Sentir un hormigueo en los pies o una especie de “corriente eléctrica” puede ser algo puntual y sin importancia… pero cuando esa sensación se repite o persiste, debemos prestar atención.
En Clínica Montaño Herrera vemos con frecuencia a pacientes que describen estos síntomas sin saber que, en realidad, podrían estar ante una parestesia en los pies. En este artículo te explicamos de forma sencilla qué significa, por qué aparece y cómo podemos tratarla desde la podología.
Qué es la parestesia y por qué aparece en los pies
La parestesia en los pies es una alteración de la sensibilidad que provoca sensaciones anómalas como hormigueo, adormecimiento o incluso pinchazos. Puede afectar a una zona concreta o a todo el pie, y aunque a veces es temporal (por ejemplo, tras estar mucho tiempo sentado o con una postura incómoda), otras veces puede ser señal de un problema neurológico o vascular.
El papel de los nervios periféricos
Los nervios periféricos son los encargados de transmitir la información entre el cerebro y el resto del cuerpo. Si alguno se irrita, se comprime o se daña, la señal eléctrica se altera y aparecen sensaciones anormales. En los pies, esto es especialmente común, ya que están en constante uso y expuestos a presiones, calzado inadecuado o incluso pequeñas lesiones que pueden afectar la conducción nerviosa.
Principales causas del hormigueo o adormecimiento
El hormigueo en los pies puede deberse a múltiples factores. Las causas más comunes incluyen la mala circulación, la compresión de nervios (como ocurre en el síndrome del túnel tarsiano), la diabetes, déficits vitamínicos o incluso ciertos medicamentos. También puede aparecer tras traumatismos o cirugías que hayan afectado los nervios locales. En deportistas, el sobreuso o el calzado muy ajustado son causas frecuentes.
Cuándo preocuparse por una pérdida de sensibilidad
Debemos prestar especial atención cuando la pérdida de sensibilidad es constante, afecta a la movilidad o se acompaña de dolor, debilidad muscular o cambios en el color de la piel. Estos signos pueden indicar un daño nervioso o circulatorio más serio y requieren valoración profesional. En esos casos, es fundamental acudir al podólogo para una evaluación podológica completa.
Cómo se diagnostica la parestesia: pruebas y valoración podológica
El primer paso para tratar correctamente una parestesia en los pies es descubrir su causa. En Clínica Montaño Herrera realizamos una evaluación podológica detallada que nos permite identificar el origen del problema y planificar el tratamiento adecuado.
Durante la exploración clínica, analizamos la postura, la movilidad articular, la fuerza muscular y el estado de la piel. Evaluamos también el calzado y la forma de pisar, ya que un apoyo incorrecto puede generar presión sobre zonas sensibles o nervios específicos.
Cuando sospechamos una afectación nerviosa o circulatoria, se realizan pruebas específicas para valorar la conducción de los nervios periféricos, la sensibilidad táctil, térmica y vibratoria, así como la circulación sanguínea del pie. En algunos casos, puede ser necesario derivar al paciente para estudios complementarios, como una electromiografía o un eco-Doppler.

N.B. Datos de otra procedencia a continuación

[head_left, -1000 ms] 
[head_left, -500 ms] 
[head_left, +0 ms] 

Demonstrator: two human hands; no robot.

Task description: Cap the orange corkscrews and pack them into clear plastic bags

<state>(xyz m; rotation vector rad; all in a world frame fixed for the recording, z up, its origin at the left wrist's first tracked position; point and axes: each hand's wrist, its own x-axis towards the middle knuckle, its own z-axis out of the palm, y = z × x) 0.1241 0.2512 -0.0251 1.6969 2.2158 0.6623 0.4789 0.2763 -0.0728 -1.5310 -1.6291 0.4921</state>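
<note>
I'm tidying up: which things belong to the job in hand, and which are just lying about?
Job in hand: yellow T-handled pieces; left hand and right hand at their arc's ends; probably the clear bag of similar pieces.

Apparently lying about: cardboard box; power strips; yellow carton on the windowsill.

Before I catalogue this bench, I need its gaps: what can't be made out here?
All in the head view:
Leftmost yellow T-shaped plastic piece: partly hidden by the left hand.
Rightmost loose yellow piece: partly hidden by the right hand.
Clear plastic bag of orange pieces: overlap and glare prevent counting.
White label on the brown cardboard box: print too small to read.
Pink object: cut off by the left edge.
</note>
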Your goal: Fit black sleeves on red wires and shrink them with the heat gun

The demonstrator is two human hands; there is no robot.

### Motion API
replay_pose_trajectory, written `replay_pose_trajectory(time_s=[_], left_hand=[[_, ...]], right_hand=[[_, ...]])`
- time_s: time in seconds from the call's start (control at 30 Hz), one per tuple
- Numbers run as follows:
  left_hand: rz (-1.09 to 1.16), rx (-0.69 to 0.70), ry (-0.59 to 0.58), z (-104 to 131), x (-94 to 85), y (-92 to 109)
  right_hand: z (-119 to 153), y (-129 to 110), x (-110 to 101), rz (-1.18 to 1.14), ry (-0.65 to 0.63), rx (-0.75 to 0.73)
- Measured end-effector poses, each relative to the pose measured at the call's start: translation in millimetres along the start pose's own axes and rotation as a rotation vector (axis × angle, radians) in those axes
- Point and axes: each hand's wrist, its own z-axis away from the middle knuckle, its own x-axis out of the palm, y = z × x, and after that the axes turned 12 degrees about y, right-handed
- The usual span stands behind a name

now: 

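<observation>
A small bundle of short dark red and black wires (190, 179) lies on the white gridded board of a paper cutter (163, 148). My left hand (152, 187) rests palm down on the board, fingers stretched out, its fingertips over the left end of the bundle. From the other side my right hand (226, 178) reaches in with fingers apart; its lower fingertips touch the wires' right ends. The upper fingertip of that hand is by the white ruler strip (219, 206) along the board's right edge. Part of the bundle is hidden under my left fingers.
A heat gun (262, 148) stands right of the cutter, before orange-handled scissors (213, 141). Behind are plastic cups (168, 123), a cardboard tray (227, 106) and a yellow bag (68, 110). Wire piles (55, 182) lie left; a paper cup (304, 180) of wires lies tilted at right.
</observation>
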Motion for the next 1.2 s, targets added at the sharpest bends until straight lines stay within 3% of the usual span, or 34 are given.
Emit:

Importancia del diagnóstico diferencial
No todo el hormigueo en los pies es una parestesia nerviosa. A veces, puede deberse a problemas de mala circulación, compresiones musculares o incluso patologías lumbares. Por eso, el diagnóstico diferencial es clave para evitar tratamientos erróneos y aplicar la terapia más efectiva.
Tratamiento y cuidados para aliviar el hormigueo en los pies
Una vez identificado el origen, el tratamiento se adapta a cada caso. Nuestro objetivo es siempre recuperar la función nerviosa y mejorar la calidad de vida del paciente.
Enfoque terapéutico desde la podología
El tratamiento podológico puede incluir cambios en el calzado, plantillas personalizadas para redistribuir presiones, fisioterapia neuromuscular o ejercicios específicos. En algunos casos, se combinan con tratamientos médicos si hay una causa metabólica o neurológica de fondo.
Ejercicios y hábitos para mejorar la circulación
Favorecer la circulación sanguínea es fundamental. Recomendamos caminar a diario, movilizar los tobillos regularmente, evitar estar mucho tiempo de pie o sentado y mantener una correcta hidratación. Un masaje suave o baños de contraste también pueden ayudar a activar la microcirculación.
Prevención y seguimiento del paciente
El seguimiento es clave para prevenir recaídas o complicaciones. En Clínica Montaño Herrera realizamos revisiones periódicas para controlar la evolución de la sensibilidad y ajustar el tratamiento si es necesario. Detectar los cambios a tiempo puede marcar la diferencia entre una molestia pasajera y una neuropatía crónica.